[Source data]
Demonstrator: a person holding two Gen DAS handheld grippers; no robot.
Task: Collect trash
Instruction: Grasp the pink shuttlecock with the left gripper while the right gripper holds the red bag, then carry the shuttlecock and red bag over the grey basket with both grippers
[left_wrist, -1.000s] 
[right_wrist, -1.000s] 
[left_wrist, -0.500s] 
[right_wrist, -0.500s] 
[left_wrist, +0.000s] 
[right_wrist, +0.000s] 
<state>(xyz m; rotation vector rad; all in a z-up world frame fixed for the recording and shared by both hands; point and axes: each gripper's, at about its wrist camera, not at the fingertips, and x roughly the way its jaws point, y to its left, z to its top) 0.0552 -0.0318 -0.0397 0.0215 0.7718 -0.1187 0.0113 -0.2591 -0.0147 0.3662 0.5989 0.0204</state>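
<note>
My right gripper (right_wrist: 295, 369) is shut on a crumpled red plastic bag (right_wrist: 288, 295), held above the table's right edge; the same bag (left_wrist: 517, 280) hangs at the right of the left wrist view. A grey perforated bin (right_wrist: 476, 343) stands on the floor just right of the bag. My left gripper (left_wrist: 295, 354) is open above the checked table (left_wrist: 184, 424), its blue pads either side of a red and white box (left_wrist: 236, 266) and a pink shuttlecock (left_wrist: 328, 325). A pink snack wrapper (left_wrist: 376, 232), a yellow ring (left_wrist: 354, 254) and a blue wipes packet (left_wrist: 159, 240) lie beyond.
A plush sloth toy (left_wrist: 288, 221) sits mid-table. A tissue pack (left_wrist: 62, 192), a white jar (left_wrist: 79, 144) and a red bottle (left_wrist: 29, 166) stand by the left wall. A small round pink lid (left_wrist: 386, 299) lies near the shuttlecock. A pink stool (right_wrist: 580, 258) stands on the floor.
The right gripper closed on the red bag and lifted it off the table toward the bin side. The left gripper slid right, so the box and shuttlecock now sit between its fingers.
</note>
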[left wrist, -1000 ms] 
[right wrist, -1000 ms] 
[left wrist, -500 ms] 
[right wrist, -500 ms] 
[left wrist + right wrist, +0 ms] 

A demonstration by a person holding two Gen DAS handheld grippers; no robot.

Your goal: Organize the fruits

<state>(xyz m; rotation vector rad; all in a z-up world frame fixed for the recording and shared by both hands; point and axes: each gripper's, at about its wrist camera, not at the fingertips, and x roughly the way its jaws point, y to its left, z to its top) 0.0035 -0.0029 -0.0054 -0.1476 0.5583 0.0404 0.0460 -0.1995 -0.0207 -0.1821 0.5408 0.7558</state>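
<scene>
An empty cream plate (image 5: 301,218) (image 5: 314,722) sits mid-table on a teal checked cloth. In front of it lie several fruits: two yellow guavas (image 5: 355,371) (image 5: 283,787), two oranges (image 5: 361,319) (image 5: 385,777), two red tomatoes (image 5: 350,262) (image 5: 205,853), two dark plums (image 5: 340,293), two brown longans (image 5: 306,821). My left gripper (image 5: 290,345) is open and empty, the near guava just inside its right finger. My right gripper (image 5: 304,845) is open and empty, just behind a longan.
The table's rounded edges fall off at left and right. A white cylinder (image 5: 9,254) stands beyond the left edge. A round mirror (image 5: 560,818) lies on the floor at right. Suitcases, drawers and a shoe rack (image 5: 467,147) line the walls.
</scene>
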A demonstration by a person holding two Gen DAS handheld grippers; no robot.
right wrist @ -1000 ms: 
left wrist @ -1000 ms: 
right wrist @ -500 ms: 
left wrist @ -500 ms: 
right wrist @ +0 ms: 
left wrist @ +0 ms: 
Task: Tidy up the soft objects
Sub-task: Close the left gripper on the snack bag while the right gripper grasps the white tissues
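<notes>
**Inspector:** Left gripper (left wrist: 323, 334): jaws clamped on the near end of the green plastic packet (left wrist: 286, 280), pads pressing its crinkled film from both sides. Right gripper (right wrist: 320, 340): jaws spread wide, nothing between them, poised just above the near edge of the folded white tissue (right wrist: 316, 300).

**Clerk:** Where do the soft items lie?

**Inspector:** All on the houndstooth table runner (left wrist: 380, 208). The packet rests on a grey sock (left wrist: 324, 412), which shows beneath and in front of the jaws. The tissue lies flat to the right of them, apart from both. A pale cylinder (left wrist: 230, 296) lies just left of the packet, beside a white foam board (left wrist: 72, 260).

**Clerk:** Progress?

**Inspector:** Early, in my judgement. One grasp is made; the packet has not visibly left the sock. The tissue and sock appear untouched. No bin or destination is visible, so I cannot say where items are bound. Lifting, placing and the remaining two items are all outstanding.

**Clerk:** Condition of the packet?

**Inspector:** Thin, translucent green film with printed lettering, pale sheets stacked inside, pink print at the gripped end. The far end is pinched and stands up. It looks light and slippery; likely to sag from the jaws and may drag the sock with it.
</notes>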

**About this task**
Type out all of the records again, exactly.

**Result of this task**
Demonstrator: a person holding two Gen DAS handheld grippers; no robot.
Task: Collect trash
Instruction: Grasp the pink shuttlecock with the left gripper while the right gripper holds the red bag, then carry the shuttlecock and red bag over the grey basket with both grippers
[left_wrist, -1.000s] 
[right_wrist, -1.000s] 
[left_wrist, -0.500s] 
[right_wrist, -0.500s] 
[left_wrist, +0.000s] 
[right_wrist, +0.000s] 
<state>(xyz m; rotation vector rad; all in a z-up world frame fixed for the recording and shared by both hands; point and axes: each gripper's, at about its wrist camera, not at the fingertips, and x roughly the way its jaws point, y to its left, z to its top) 0.0552 -0.0318 -0.0397 0.0215 0.7718 -0.1187 0.0113 -0.2591 -0.0147 0.3662 0.5989 0.0204</state>
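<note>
My right gripper (right_wrist: 295, 369) is shut on a crumpled red plastic bag (right_wrist: 288, 295), held above the table's right edge; the same bag (left_wrist: 517, 280) hangs at the right of the left wrist view. A grey perforated bin (right_wrist: 476, 343) stands on the floor just right of the bag. My left gripper (left_wrist: 295, 354) is open above the checked table (left_wrist: 184, 424), its blue pads either side of a red and white box (left_wrist: 236, 266) and a pink shuttlecock (left_wrist: 328, 325). A pink snack wrapper (left_wrist: 376, 232), a yellow ring (left_wrist: 354, 254) and a blue wipes packet (left_wrist: 159, 240) lie beyond.
A plush sloth toy (left_wrist: 288, 221) sits mid-table. A tissue pack (left_wrist: 62, 192), a white jar (left_wrist: 79, 144) and a red bottle (left_wrist: 29, 166) stand by the left wall. A small round pink lid (left_wrist: 386, 299) lies near the shuttlecock. A pink stool (right_wrist: 580, 258) stands on the floor.
The right gripper closed on the red bag and lifted it off the table toward the bin side. The left gripper slid right, so the box and shuttlecock now sit between its fingers.
</note>
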[left wrist, -1000 ms] 
[right wrist, -1000 ms] 
[left wrist, -500 ms] 
[right wrist, -500 ms] 
[left wrist + right wrist, +0 ms] 

A demonstration by a person holding two Gen DAS handheld grippers; no robot.

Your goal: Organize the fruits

<state>(xyz m; rotation vector rad; all in a z-up world frame fixed for the recording and shared by both hands; point and axes: each gripper's, at about its wrist camera, not at the fingertips, and x roughly the way its jaws point, y to its left, z to its top) 0.0035 -0.0029 -0.0054 -0.1476 0.5583 0.0404 0.0460 -0.1995 -0.0207 -0.1821 0.5408 0.7558</state>
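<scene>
An empty cream plate (image 5: 301,218) (image 5: 314,722) sits mid-table on a teal checked cloth. In front of it lie several fruits: two yellow guavas (image 5: 355,371) (image 5: 283,787), two oranges (image 5: 361,319) (image 5: 385,777), two red tomatoes (image 5: 350,262) (image 5: 205,853), two dark plums (image 5: 340,293), two brown longans (image 5: 306,821). My left gripper (image 5: 290,345) is open and empty, the near guava just inside its right finger. My right gripper (image 5: 304,845) is open and empty, just behind a longan.
The table's rounded edges fall off at left and right. A white cylinder (image 5: 9,254) stands beyond the left edge. A round mirror (image 5: 560,818) lies on the floor at right. Suitcases, drawers and a shoe rack (image 5: 467,147) line the walls.
</scene>
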A demonstration by a person holding two Gen DAS handheld grippers; no robot.
right wrist @ -1000 ms: 
left wrist @ -1000 ms: 
right wrist @ -500 ms: 
left wrist @ -500 ms: 
right wrist @ +0 ms: 
left wrist @ +0 ms: 
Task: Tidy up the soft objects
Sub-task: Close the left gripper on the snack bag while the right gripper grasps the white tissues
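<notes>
**Inspector:** Left gripper (left wrist: 323, 334): jaws clamped on the near end of the green plastic packet (left wrist: 286, 280), pads pressing its crinkled film from both sides. Right gripper (right wrist: 320, 340): jaws spread wide, nothing between them, poised just above the near edge of the folded white tissue (right wrist: 316, 300).

**Clerk:** Where do the soft items lie?

**Inspector:** All on the houndstooth table runner (left wrist: 380, 208). The packet rests on a grey sock (left wrist: 324, 412), which shows beneath and in front of the jaws. The tissue lies flat to the right of them, apart from both. A pale cylinder (left wrist: 230, 296) lies just left of the packet, beside a white foam board (left wrist: 72, 260).

**Clerk:** Progress?

**Inspector:** Early, in my judgement. One grasp is made; the packet has not visibly left the sock. The tissue and sock appear untouched. No bin or destination is visible, so I cannot say where items are bound. Lifting, placing and the remaining two items are all outstanding.

**Clerk:** Condition of the packet?

**Inspector:** Thin, translucent green film with printed lettering, pale sheets stacked inside, pink print at the gripped end. The far end is pinched and stands up. It looks light and slippery; likely to sag from the jaws and may drag the sock with it.
</notes>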

The exercise is done; no more work remains.